Récemment, Bangalter a marqué les esprits en se produisant à visage découvert lors d’un événement parisien avant la fermeture temporaire du Centre Pompidou. Cette apparition publique symbolise sa volonté de se présenter différemment au public. Son engagement croissant remet en question son rapport historique au mystère. Ces démarches constituent une rupture notable avec son passé professionnel.
Au-delà de la musique, Bangalter participe désormais au cinéma. Il apparaît dans le film “Chien 51” du réalisateur Cédric Jimenez aux côtés de Gilles Lellouche et Adèle Exarchopoulos. Le réalisateur l’a approché non pour composer la bande sonore, mais pour interpréter un rôle d’acteur. Jimenez voyait en Bangalter l’incarnation parfaite d’un scientifique créateur d’intelligence artificielle, assassiné au début du film.
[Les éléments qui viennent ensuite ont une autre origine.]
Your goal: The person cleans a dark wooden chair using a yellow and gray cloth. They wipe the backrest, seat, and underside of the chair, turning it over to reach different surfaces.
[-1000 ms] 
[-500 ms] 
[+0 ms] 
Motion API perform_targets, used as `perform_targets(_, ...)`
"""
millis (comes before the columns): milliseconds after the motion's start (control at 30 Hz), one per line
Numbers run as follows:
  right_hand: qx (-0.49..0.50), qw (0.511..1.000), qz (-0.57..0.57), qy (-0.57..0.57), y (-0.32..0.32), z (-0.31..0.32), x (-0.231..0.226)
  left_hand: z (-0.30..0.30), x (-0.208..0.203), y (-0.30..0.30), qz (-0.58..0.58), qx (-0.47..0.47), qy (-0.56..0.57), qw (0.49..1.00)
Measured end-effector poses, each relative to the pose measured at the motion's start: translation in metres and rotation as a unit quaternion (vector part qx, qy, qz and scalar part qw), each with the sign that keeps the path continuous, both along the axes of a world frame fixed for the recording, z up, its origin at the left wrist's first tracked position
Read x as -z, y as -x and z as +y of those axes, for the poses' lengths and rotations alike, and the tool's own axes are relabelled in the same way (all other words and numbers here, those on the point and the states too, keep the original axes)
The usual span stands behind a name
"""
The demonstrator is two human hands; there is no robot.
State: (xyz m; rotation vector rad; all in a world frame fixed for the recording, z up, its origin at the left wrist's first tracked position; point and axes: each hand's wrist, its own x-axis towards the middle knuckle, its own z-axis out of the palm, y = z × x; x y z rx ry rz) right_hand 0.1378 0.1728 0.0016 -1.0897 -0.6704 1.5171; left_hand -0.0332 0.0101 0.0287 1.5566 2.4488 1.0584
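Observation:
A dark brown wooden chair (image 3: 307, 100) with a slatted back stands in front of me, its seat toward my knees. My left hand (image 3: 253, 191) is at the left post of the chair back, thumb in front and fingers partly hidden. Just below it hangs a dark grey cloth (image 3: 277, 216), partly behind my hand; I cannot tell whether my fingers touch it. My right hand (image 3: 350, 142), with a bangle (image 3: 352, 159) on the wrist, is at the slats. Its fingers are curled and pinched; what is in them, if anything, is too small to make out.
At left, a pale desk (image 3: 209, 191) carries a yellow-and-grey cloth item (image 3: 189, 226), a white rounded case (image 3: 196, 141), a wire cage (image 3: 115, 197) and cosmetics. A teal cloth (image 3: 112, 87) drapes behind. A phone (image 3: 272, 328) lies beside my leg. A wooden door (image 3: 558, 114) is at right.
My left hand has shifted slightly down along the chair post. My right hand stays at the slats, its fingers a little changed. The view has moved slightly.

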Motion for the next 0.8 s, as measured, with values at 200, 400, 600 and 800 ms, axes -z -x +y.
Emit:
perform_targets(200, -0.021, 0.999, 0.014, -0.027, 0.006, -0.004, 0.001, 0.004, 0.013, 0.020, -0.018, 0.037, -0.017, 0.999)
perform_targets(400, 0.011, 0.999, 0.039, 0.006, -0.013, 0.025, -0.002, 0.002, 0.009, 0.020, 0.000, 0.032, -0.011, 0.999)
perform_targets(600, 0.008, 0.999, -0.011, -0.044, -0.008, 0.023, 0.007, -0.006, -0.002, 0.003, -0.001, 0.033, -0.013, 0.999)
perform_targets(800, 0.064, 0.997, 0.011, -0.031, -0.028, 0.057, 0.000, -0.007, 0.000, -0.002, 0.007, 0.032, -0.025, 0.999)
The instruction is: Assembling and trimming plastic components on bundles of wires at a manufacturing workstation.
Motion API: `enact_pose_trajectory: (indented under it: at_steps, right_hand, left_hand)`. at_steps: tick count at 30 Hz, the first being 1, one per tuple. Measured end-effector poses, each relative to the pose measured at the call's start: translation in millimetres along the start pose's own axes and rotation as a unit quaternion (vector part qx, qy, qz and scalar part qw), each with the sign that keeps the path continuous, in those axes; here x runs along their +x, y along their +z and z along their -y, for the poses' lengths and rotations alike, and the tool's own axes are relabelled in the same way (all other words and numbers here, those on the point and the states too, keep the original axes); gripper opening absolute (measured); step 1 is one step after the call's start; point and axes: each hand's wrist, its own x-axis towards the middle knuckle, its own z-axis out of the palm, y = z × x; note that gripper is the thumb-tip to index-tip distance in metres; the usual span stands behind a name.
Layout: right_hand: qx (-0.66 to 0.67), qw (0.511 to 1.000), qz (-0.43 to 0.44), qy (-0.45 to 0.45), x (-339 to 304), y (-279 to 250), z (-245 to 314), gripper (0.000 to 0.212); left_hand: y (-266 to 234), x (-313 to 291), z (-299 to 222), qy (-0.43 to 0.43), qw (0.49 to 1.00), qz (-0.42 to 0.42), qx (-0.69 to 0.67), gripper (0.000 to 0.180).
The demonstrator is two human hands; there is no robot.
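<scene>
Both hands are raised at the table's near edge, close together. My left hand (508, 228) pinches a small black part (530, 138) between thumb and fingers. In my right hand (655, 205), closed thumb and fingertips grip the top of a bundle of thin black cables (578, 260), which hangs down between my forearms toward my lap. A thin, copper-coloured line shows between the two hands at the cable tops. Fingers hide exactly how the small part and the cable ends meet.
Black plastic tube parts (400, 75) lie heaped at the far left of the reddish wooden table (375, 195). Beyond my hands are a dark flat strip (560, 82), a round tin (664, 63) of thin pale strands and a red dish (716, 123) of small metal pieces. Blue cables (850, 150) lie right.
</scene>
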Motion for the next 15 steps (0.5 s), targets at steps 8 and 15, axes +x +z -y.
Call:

Jimenez envisageait Bangalter comme porteur d’une aura particulière, trouvant une correspondance symbolique intéressante. Le parallèle entre les Daft Punk et ce personnage lui semblait pertinent : comme les robots futuristes arrêtés par le duo, le scientifique du film voulait désactiver son invention. Cette résonance conceptuelle a guidé le choix du réalisateur.
Bangalter a accepté cette collaboration avant tout par amitié envers Jimenez. Les deux hommes se connaissent depuis longtemps, liés par une circonstance familiale particulière. Les enfants respectifs de Bangalter et Jimenez ont eu une relation adolescente. Bangalter a deux fils avec l’actrice Elodie Bouchez : Tara-Jay et Roxan. Jimenez est père de Gina et d’Orso. Ce lien personnel a solidifié leur amitié professionnelle.